Jenis tumbuhan dalam kegiatan rehabilitasi tersebut adalah jenis-jenis yang berada di dalam kawasan cagar alam sebelumnya seperti yang telah dijelaskan
pada bab sebelumnya. Sasaran utama sosialisasi yang dilakukan adalah kepada instansi terkait
seperti Pemerintah Daerah, Musyawarah Pimpinan Kecamatan, Musyawarah Pimpinan Daerah, bahkan tingkat propinsi. Selanjutnya di arahkan kepada para
pelajar, pemuda, masyarakat sekitar kawasan, tokoh-adat, dan lain sebagainya, sehingga dapat menyamakan visi dalam membangun dan mengamankan
kawasan konservasi. Hasil dari sosialisasi ini berupa ekspose tentang arti penting kawasan konservasi untuk sistem penyangga kehidupan.

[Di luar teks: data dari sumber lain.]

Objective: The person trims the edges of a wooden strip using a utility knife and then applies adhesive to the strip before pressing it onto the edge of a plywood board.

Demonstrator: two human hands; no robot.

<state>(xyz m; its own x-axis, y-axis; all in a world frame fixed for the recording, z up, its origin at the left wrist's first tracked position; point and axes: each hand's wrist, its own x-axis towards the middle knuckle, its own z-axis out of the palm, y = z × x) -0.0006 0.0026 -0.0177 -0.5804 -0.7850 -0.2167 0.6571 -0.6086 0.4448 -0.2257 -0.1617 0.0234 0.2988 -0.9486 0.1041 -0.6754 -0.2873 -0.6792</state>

5.4 Faktor Penentu Penyebab Kepunahan
Faktor penentu penyebab kepunahan banteng diperoleh dari hasil analisis ketiga kondisi Cagar Alam Leuweung Sancang yang mempengaruhi langsung
terhadap penurunan populasi banteng terdiri dari beberapa faktor, yaitu:
1. Luas padang penggembalaan
Semakin luas padang penggembalaan, maka ketersediaan pakan banteng dapat terpenuhi sehingga keberadaan populasinya akan tetap lestari, demikian
sebaliknya semakin berkurang luasan padang penggembalaan maka populasi banteng akan mengalami penurunan Gambar 11. Ketersediaan pakan bagi
banteng tergantung pada luas kualitas dari keberadaan pakan di padang pengembalaan atau luas secara alami atau luas awal penentuan padang
pengembalaan tersebut. Semakin luas padang penggembalaan yang dipelihara secara intensif, maka produktivitas pakan yang dihasilkan juga akan tinggi dan
ketersediaan pakan banteng akan tercukupi, demikian sebaliknya. Kurangnya luas padang penggembalaan dan rendahnya produktivitas pakan
telah mengakibatkan adanya persaingan, baik antara spesies banteng maupun antara spesies lain dan keluarnya banteng dari kawasan cagar alam serta
mengganggu areal perkebunan PTPN VIII Mira Mare dan kebun masyarakat di sekitarnya. Akibat penyebaran banteng ke luar kawasan tersebut telah
menimbulkan adanya persepsi negatif dari masyarakat bahwa banteng merupakan satwa hama karena telah merusak perkebunan mereka. Persepsi tersebut
mendorong masyarakat untuk mmeburu banteng agar tidak mengganggu perkebunannya.
Luas padang penggembalaan sangat berhubungan dengan luas dan bentuk kawasan karena semakin luas padang dan lebar bentuk kawasannnya, maka akan
luas pula padang penggembalaan yang akan dibuat sehingga dapat mencukupi kebutuhan pakan banteng di dalam kawasan.